Solving the integration problem requires a certain level of work on the back end. Companies would need to hook into existing databases and ensure their voice assistants can reliably parse and work with the data. This would require agreements and coordination with external companies in many cases, further complicating the issue.
As for authority, that’s something companies have struggled with since the dawn of smart assistants. Amazon, and more recently Google, will allow you to purchase items with your smart assistant. However, that has required protections to be put in place after awkward instances of TV broadcasts inadvertently triggering home devices. Similarly, there are risks for families, where young children might ask a helpful voice assistant to make purchases without prior parental authorization. However, in the case of a user speaking directly into their smartphone, it’s hard to imagine that voice fingerprinting or a simple device unlock wouldn’t be enough to authorize purchases.

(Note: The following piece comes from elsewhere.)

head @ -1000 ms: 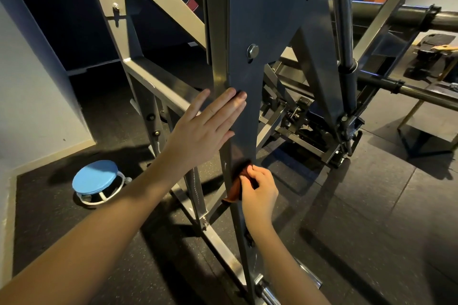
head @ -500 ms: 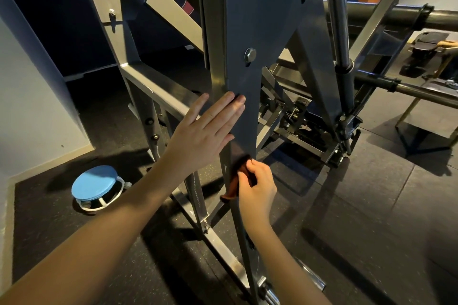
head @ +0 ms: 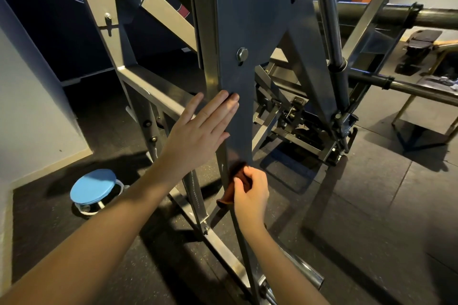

Given a greater level of integration, and thus utility, is possible, why aren’t big tech companies rushing to unlock this functionality? The real key may be that it doesn’t serve them any real purpose. Tech companies could certainly put in the work to advance voice assistant capabilities, but it would take time and money. Nevermind the greater risks to reputation if the newly granted authority allowed smart assistants to do something truly inconvenient or awful for users. The voice assistants we already have aren’t exactly money spinners as it is, so it’s perhaps no surprise the difficult and expensive problems aren’t being solved.
Many will say that the problems listed here are edge cases, and that nobody uses their voice assistants this way. This author would counter that nobody does because it simply doesn’t work right now. The very spawning idea for this article came from a long drive, where it became apparent that I would have to spend half an hour clicking my way through various basic admin tasks because my voice assistant was completely incapable to help. Twelve years after the first one hit the market, it shouldn’t be that way.
If one voice assistant does begin to crest the integration mountain, things could change. If it performs reliably, it will also earn the authority to act that we don’t currently give to humble smart assistants today. At that point, you can expect rival tech companies to improve their own products to match. Until one company makes the first move, though, we’re out of luck. We’ll all be wishing we had a real assistant to help us out, rather than the impotent disembodied voices that currently live in our smartphones.